More Erroneous IRS Notices

In yesterday’s mail we received several IRS CP59 Notices for clients. What’s a CP59 Notice? Well, here’s the first two lines:

You didn’t file a Form 1040 tax return.

You haven’t filed your tax return for the tax year ending on December 31, 2019.

Of course, all the clients had filed their 2019 tax returns in October. However, these clients had to paper-file for various reasons and the IRS simply has not yet processed those returns. Based on a phone call with the IRS, it appears that the IRS is still processing paper returns from July! Yikes! Based on that timeline these returns may not be processed until May.

These notices were issued because these clients had income that showed they needed to file a tax return (1099s, etc.) and none had been noted. The notices, dated February 15, 2021, are automatically sent four months after the extension deadline.

The CP59 notice includes a Form 15103 that you’re supposed to complete and return along with a copy of your tax return. The helpful individual I spoke with at the Practitioner Priority Service noted that taxpayers who paper-filed after July and who receive the CP59 notice should simply ignore the notice and should not file Form 15103 and send another copy of their tax return.

The IRS is simply backlogged with paper, and while IRS Commissioner Rettig has stated the IRS is caught up, that’s simply not the case. The handy IRS Operations Status Page says that the IRS is opening mail within normal timeframes. Unfortunately, that same page states:

The IRS has also made significant progress in processing returns. As of January 29, 2021, we had 6.7 million individual tax returns in the processing pipeline

How long you may have to wait:  It depends on where you sent your tax return and where it is in the process. We are processing returns we received over the summer due to the extended July 15 tax filing due date and, in some cases, are processing tax returns dated as early as July 15, 2020. However, we are rerouting tax returns and taxpayer correspondence from locations that are behind to locations where more staff is available, and we are taking other actions to minimize any delays. Tax returns are opened in the order received. As the return is processed, it may be delayed because it has a mistake, is missing information, or there is suspected identity theft or fraud. If we can fix it without contacting you, we will. If we need more information or need you to verify that it was you who sent the tax return, we will write you a letter. The resolution of these issues depends on how quickly and accurately you respond, and the IRS staff trained and working under social distancing requirements to complete the processing of your return.

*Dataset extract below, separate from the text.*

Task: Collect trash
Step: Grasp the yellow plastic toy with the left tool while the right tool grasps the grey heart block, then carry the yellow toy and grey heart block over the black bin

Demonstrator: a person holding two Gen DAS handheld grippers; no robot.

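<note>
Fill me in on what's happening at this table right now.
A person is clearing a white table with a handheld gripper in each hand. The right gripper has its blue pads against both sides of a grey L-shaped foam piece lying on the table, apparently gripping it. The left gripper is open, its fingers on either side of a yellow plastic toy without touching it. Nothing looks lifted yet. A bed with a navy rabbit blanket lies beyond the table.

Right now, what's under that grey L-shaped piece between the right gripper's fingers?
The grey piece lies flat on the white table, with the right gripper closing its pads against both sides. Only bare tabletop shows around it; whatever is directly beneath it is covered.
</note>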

What you should do: Other than responding to any requests for information promptly, there’s no action you can take. We’re working hard to get through the backlog. Please don’t file a second tax return or contact the IRS about the status of your return. [emphasis added]

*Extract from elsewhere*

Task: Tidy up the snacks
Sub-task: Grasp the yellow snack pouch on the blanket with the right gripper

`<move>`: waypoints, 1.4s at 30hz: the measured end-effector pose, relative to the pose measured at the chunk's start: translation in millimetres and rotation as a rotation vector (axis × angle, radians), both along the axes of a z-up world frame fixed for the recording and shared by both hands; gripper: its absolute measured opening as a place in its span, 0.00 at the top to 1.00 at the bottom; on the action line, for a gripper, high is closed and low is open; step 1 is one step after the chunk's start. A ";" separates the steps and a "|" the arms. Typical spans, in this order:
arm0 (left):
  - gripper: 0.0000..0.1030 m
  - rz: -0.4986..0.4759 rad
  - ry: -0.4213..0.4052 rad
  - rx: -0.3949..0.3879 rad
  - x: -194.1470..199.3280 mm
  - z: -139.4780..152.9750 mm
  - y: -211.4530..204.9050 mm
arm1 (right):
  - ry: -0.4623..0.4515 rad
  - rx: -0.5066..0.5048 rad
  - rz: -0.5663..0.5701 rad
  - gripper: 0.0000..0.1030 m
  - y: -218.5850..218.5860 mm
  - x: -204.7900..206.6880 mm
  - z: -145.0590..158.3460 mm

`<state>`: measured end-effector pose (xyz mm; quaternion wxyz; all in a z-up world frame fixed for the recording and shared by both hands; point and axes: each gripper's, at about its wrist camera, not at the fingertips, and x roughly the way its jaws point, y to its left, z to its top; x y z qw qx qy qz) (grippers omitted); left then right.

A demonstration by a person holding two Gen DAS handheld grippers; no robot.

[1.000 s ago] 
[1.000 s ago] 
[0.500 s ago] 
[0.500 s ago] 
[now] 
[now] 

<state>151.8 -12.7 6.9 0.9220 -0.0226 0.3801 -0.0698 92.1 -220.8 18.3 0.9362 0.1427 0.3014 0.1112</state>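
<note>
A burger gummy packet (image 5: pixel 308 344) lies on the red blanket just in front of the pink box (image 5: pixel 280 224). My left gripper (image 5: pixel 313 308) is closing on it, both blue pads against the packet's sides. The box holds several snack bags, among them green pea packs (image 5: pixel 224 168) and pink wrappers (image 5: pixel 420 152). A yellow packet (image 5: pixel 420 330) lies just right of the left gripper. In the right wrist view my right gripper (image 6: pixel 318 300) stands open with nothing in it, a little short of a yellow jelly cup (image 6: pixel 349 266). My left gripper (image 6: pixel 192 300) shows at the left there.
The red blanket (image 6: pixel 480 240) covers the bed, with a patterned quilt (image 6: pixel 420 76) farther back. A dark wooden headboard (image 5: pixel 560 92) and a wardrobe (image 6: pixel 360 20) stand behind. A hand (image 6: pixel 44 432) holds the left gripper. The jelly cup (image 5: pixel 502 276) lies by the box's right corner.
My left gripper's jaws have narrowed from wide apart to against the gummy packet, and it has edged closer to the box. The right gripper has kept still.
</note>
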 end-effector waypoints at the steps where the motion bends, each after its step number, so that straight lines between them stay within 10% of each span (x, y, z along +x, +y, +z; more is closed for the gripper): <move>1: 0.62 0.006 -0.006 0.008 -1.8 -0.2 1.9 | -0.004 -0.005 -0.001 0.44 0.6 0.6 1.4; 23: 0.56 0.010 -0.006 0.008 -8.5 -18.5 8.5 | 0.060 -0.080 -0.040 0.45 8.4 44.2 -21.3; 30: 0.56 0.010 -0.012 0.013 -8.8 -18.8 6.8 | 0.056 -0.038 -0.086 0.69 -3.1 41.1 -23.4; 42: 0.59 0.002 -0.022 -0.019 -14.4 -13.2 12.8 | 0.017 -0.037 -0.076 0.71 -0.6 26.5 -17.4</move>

There’s no blame to the IRS–this is the reality of dealing with Covid. Unfortunately, with 2020 returns about to start flowing into the IRS I don’t see improvement coming on return processing anytime soon. What can you do? Basically, efile if at all possible. Electronically filed returns, for the most part, are processed smoothly. But if you have to paper-file for any reason, just expect your return to take time to be processed. I’d estimate nine months for a paper-filed return to be processed. (The IRS will be backdating the filing date to the postmark date.)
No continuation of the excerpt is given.